The publisher of a Kansas newspaper raided by police in August is suing officials involved in the move, accusing them of retaliating against the paper and violating its First Amendment rights. The raid on the Marion County Record’s newsroom and the home of its editor and publisher, Eric Meyer, alarmed press and free-speech advocates. Meyer alleges that the stress of the raid led to the sudden death of his mother, Joan, who lived with him and co-owned the paper, reports the Washington Post. Several officials have resigned since news outlets descended on the town after the raid. The nearly 130-page federal lawsuit — the fourth filed against officials accused of involvement in the raid — alleges a tense history between those who carried it out and the weekly newspaper. It names the city, Marion County Sheriff Jeff Soyez, detective Aaron Christner, the Board of County Commissioners, acting police chief Zach Hudlin, former police chief Gideon Cody and former mayor David Mayfield as defendants.

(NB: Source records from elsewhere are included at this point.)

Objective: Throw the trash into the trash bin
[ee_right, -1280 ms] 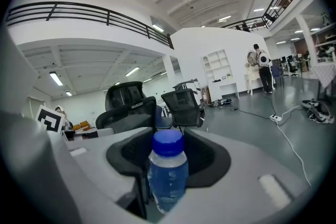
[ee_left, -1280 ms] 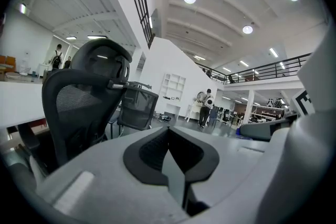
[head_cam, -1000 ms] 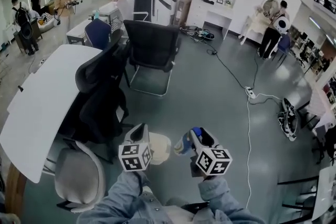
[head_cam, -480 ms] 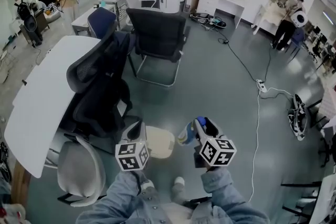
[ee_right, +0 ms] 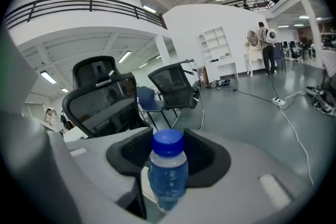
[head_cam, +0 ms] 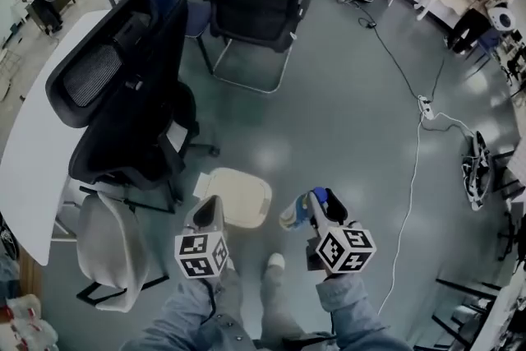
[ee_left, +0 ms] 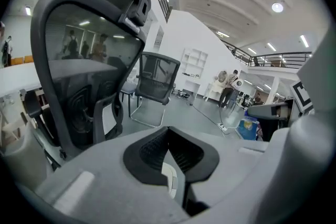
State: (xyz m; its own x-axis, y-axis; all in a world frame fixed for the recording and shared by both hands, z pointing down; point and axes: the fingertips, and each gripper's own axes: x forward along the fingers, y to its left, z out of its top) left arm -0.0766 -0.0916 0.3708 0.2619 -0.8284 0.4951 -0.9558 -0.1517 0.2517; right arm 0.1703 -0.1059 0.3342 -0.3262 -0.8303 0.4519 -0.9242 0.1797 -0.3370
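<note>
Right tool (ee_right: pixel 169 153): clamped on the bottle (ee_right: pixel 167 181), pads on its upper body just under the blue cap.
Bottle, handling: we judge it light, thin-walled and smooth. It gives under a squeeze and can swivel, so the upper body is the sound place to hold.
Bottle, contents: capped; we cannot tell whether liquid remains.
Left tool (ee_left: pixel 169 153): jaws together, nothing between them.
Trash bin (head_cam: pixel 234 177): cream, on the floor just ahead of both tools. The bottle is just beside its right edge, not yet inside.
Bin, contents: the top reads as one pale surface; contents undetermined.
Beyond: black mesh chair (head_cam: pixel 123 94) near the bin, white table (head_cam: pixel 33 152) past it.
</note>
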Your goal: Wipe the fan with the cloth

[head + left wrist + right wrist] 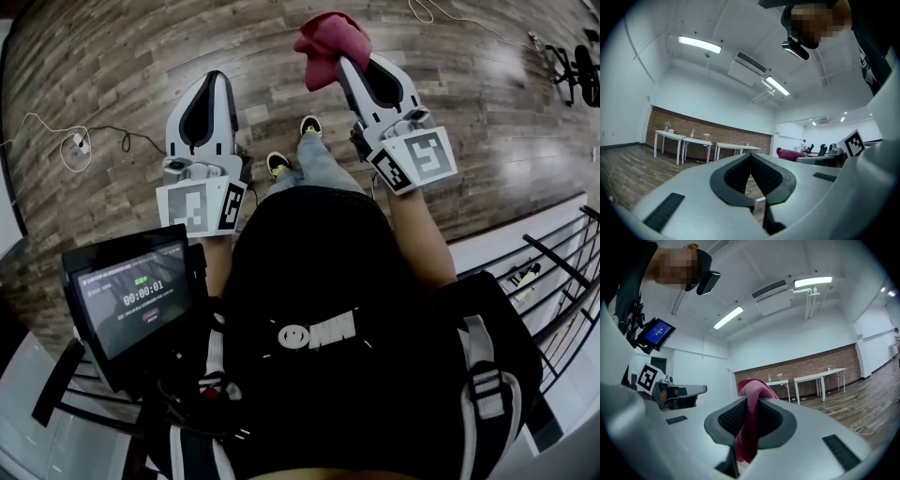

Meyer described the raid as “a weaponizing of the criminal justice system to settle personal scores” in a statement Wednesday, adding that it “proved fatal to my 98-year-old mother.” “With the same spirit she showed in standing up to the seven bullies who spent hours raiding her home, we must now continue her fight for the most cherished of American traditions — freedom of expression and freedom from abuse by those acting under the color of law,” Meyer wrote. Days before the August incident, a Marion restaurant owner who was seeking a liquor license alleged that the Record had illegally obtained information about a previous drunken driving conviction, which would jeopardize the application under Kansas law.